## TASK TO CARRY OUT
Tally the lines in the material below that hold the string "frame" and report the tally alone.
┄┄┄┄┄┄
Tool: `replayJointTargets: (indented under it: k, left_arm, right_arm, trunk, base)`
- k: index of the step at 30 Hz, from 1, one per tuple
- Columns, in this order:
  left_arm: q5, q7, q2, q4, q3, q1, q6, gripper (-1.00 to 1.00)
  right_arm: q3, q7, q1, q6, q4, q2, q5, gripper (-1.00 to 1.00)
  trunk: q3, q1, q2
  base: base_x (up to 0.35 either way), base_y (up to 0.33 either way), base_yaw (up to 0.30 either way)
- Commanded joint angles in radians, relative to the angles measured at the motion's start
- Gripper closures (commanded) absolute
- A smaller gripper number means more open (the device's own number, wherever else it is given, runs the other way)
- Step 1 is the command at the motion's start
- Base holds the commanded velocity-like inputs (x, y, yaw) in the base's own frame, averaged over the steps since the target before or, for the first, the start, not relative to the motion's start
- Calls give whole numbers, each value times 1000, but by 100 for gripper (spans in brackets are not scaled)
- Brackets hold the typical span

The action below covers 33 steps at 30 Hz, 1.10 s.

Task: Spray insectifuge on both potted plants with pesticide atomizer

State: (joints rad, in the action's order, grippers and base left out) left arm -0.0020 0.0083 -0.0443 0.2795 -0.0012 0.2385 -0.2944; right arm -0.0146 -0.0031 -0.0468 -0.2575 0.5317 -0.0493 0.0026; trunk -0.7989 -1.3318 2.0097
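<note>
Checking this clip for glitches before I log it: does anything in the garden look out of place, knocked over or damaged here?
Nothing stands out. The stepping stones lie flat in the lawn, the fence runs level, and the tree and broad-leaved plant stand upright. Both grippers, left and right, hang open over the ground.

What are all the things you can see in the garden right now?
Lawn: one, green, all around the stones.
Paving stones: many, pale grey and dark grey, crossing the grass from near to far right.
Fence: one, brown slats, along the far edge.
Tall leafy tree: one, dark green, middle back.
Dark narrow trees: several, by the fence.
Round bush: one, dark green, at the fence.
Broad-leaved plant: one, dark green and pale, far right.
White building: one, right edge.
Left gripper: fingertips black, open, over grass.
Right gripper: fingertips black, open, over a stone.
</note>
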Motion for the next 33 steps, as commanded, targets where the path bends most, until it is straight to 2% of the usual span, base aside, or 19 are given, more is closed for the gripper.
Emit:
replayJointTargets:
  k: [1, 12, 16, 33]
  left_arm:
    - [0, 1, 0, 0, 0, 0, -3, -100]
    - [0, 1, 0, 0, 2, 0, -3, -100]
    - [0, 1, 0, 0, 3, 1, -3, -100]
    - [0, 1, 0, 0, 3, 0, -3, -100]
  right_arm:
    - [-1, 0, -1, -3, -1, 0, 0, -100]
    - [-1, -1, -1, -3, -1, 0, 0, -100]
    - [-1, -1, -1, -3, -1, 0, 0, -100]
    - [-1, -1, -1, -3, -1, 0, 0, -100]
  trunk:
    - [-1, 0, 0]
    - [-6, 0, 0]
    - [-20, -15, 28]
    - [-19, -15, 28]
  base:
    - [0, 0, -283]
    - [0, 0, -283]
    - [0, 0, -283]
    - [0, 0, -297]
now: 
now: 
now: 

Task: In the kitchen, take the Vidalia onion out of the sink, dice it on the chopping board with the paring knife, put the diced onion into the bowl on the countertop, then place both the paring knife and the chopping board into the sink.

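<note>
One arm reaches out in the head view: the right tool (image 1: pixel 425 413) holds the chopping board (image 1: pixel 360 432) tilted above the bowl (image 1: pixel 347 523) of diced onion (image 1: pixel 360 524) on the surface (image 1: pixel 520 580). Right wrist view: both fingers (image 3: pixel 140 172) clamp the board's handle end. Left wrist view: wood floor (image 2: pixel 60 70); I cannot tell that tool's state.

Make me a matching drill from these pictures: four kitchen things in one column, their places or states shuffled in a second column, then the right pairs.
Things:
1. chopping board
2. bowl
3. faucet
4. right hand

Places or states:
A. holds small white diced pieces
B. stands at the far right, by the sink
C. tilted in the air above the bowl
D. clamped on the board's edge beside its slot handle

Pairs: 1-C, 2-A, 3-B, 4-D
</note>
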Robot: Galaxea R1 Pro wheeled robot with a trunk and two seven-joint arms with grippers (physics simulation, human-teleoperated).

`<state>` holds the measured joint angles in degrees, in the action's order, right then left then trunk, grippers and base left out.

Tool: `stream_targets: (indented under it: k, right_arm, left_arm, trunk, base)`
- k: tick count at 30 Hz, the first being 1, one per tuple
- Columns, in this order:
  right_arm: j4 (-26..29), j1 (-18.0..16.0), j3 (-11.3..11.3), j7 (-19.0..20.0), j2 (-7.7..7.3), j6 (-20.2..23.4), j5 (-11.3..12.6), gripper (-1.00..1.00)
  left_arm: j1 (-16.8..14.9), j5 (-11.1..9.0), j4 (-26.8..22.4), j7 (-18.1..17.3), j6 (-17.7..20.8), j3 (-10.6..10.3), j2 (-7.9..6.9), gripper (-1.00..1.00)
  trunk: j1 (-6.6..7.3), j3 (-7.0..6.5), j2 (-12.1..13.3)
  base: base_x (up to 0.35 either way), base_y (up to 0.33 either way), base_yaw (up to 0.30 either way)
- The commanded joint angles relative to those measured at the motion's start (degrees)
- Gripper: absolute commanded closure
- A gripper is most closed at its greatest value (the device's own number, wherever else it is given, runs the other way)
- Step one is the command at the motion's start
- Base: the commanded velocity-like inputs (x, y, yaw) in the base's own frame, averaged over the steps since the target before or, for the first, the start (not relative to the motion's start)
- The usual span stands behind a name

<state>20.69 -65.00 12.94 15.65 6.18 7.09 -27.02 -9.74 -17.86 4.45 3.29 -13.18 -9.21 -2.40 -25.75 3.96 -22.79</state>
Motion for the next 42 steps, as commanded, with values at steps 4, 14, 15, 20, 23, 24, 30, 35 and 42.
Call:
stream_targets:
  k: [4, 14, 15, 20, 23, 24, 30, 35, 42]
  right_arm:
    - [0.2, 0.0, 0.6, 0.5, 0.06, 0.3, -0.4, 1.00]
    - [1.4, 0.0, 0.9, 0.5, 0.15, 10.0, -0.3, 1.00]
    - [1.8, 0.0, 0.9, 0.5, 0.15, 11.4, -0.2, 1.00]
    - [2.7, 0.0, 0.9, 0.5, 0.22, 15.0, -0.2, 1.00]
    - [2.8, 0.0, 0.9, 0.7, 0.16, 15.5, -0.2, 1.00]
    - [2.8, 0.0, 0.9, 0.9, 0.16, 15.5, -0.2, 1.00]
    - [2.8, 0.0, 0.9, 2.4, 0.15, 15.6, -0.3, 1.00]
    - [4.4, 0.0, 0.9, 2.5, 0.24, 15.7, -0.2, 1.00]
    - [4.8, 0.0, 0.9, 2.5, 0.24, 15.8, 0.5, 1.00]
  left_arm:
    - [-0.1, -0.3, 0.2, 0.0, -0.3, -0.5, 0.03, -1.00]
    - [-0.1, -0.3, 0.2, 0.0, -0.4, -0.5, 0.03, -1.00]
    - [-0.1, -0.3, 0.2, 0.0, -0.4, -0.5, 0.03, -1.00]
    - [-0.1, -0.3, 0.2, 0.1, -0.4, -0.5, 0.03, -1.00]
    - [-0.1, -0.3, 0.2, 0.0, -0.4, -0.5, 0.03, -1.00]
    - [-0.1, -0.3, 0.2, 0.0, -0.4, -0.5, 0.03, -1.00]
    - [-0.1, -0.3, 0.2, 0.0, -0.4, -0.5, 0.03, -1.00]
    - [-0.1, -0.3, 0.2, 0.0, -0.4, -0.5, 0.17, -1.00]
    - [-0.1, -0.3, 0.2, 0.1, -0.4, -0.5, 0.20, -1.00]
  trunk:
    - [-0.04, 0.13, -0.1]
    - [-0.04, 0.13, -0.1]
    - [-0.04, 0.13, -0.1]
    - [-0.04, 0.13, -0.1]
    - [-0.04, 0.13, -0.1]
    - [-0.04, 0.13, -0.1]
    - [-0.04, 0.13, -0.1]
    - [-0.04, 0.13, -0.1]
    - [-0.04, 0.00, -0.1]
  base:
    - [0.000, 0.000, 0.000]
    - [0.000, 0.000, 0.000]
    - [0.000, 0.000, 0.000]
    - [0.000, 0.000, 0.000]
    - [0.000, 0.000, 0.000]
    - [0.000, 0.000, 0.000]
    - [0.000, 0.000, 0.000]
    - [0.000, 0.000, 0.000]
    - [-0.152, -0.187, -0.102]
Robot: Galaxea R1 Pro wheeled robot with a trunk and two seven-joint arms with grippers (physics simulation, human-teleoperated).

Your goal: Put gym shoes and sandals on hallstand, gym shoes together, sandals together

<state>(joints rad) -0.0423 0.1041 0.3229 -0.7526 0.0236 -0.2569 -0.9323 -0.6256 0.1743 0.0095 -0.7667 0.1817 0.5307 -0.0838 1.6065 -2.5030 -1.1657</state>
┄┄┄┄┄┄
## ANSWER TO THE EXERCISE
2